Once the line with "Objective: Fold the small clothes" is found, repeat exactly that line and every one after it until the data below ends, including the last line.

======== Data shown

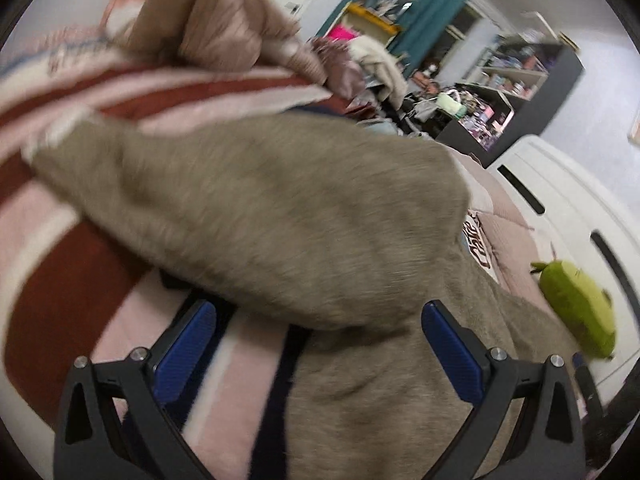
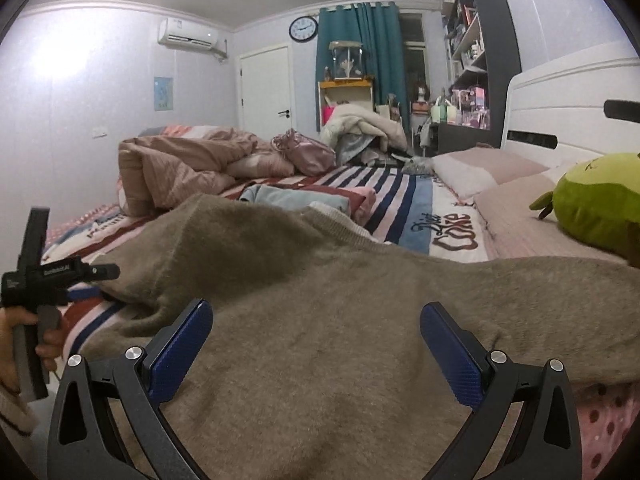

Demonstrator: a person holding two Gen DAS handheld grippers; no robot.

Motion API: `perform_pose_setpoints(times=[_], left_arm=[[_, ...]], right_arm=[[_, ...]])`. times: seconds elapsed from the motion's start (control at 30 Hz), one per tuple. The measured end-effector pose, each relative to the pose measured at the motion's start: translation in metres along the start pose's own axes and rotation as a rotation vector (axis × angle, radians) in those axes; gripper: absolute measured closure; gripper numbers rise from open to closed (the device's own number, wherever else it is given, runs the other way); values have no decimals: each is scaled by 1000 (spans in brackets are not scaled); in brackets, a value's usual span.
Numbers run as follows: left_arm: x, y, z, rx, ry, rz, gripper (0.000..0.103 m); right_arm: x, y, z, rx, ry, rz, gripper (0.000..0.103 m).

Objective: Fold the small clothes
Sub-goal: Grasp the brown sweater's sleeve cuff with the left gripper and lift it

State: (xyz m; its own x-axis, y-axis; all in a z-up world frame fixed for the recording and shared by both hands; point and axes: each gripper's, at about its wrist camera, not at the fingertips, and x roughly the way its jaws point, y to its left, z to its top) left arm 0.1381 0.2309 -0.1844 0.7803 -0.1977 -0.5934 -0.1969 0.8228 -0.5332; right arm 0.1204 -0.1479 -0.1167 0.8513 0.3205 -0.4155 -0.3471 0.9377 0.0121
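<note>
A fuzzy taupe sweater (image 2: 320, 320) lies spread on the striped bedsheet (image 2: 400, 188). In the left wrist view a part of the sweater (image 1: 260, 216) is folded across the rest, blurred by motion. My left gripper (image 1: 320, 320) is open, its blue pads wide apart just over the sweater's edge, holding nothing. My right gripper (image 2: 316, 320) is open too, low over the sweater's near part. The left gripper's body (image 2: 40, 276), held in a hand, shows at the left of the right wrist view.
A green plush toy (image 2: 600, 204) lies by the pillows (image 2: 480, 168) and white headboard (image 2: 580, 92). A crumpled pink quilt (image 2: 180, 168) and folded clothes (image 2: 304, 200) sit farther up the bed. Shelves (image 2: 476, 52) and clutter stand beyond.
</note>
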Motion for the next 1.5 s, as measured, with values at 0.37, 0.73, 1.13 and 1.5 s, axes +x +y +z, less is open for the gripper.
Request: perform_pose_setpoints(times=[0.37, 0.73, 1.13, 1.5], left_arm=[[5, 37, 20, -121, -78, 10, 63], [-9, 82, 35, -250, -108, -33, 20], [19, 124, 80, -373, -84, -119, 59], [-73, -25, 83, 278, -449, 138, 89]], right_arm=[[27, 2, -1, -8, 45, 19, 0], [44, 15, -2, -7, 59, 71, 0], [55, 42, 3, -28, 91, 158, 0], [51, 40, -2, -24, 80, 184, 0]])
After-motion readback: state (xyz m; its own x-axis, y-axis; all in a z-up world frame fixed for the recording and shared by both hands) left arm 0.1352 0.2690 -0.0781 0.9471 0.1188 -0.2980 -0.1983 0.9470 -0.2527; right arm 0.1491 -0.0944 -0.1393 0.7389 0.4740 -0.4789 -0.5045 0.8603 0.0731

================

## Output below
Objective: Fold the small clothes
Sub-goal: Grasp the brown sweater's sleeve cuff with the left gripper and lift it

State: (xyz m; its own x-axis, y-axis; all in a z-up world frame fixed for the recording and shared by both hands; point and axes: each gripper's, at about its wrist camera, not at the fingertips, and x roughly the way its jaws point, y to its left, z to its top) left arm 0.1381 0.2309 -0.1844 0.7803 -0.1977 -0.5934 -0.1969 0.8228 -0.5332; right arm 0.1204 -0.1479 -0.1167 0.8513 0.3205 -0.4155 -0.3471 0.9377 0.0121
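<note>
A fuzzy taupe sweater (image 2: 320, 320) lies spread on the striped bedsheet (image 2: 400, 188). In the left wrist view a part of the sweater (image 1: 260, 216) is folded across the rest, blurred by motion. My left gripper (image 1: 320, 320) is open, its blue pads wide apart just over the sweater's edge, holding nothing. My right gripper (image 2: 316, 320) is open too, low over the sweater's near part. The left gripper's body (image 2: 40, 276), held in a hand, shows at the left of the right wrist view.
A green plush toy (image 2: 600, 204) lies by the pillows (image 2: 480, 168) and white headboard (image 2: 580, 92). A crumpled pink quilt (image 2: 180, 168) and folded clothes (image 2: 304, 200) sit farther up the bed. Shelves (image 2: 476, 52) and clutter stand beyond.
</note>
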Motion for the next 1.5 s, as measured, with values at 0.37, 0.73, 1.13 and 1.5 s, axes +x +y +z, less is open for the gripper.
Request: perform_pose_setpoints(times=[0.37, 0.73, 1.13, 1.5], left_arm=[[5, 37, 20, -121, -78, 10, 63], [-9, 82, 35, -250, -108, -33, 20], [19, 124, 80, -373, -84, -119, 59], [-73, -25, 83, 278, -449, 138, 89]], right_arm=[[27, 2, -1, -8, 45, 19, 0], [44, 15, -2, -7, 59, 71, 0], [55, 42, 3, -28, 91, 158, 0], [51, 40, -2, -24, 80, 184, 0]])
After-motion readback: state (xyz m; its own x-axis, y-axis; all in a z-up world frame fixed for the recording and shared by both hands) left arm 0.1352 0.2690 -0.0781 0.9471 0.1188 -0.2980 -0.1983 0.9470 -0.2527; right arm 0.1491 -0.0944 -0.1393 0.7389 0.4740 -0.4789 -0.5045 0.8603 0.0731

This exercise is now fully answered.